Task prompt: Could you restate the data below word for word, without its pictures?
+ + +
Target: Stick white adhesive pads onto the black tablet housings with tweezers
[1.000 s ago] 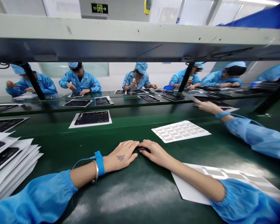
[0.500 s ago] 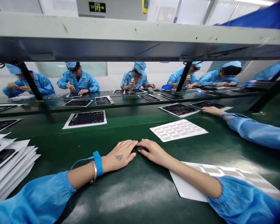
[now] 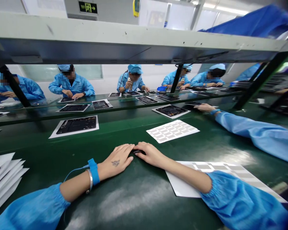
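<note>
**Relaxed grip, nothing clenched**

At far left, a fanned stack of white sheets [image 3: 4, 179] bearing black panels lies on the green bench mat [image 3: 139, 198]. Farther out on the mat, just right of that stack, a black device panel [image 3: 74, 125] sits on its own white sheet. Your left hand [image 3: 116, 161] rests palm down with the fingers loosely extended, released and gripping nothing. A blue wrist strap [image 3: 93, 171] and a silver bangle [image 3: 89, 180] circle that wrist. Its fingertips stop just beside a small black object [image 3: 138, 151], too small to identify, which lies between your hands. Your right hand [image 3: 151, 155] sits against that object, but you cannot tell whether it grasps it or only touches it. That arm crosses a white sheet of grey labels [image 3: 182, 182]. A second label sheet [image 3: 172, 131] lies ahead on the mat, well apart from both hands. At right, a co-worker's hand [image 3: 204, 108], in a blue sleeve [image 3: 249, 134], reaches to a dark panel [image 3: 194, 103].
</note>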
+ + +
Answer to the exercise:
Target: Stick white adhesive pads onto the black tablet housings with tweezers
[1.000 s ago] 
[0.500 s ago] 
[now] 
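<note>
**Relaxed grip, nothing clenched**

At far left, a fanned stack of white sheets [image 3: 4, 179] bearing black panels lies on the green bench mat [image 3: 139, 198]. Farther out on the mat, just right of that stack, a black device panel [image 3: 74, 125] sits on its own white sheet. Your left hand [image 3: 116, 161] rests palm down with the fingers loosely extended, released and gripping nothing. A blue wrist strap [image 3: 93, 171] and a silver bangle [image 3: 89, 180] circle that wrist. Its fingertips stop just beside a small black object [image 3: 138, 151], too small to identify, which lies between your hands. Your right hand [image 3: 151, 155] sits against that object, but you cannot tell whether it grasps it or only touches it. That arm crosses a white sheet of grey labels [image 3: 182, 182]. A second label sheet [image 3: 172, 131] lies ahead on the mat, well apart from both hands. At right, a co-worker's hand [image 3: 204, 108], in a blue sleeve [image 3: 249, 134], reaches to a dark panel [image 3: 194, 103].
</note>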

What was asked for in the exercise is now done.